◆ PROBLEM REQUIREMENTS
Scan the data that follows and count the lines with the string "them"; answer with the count alone.
■ ■ ■ ■
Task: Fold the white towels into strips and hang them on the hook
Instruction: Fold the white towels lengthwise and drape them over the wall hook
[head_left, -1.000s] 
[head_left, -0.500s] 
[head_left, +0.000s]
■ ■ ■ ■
◆ RESULT OF THE EXERCISE
2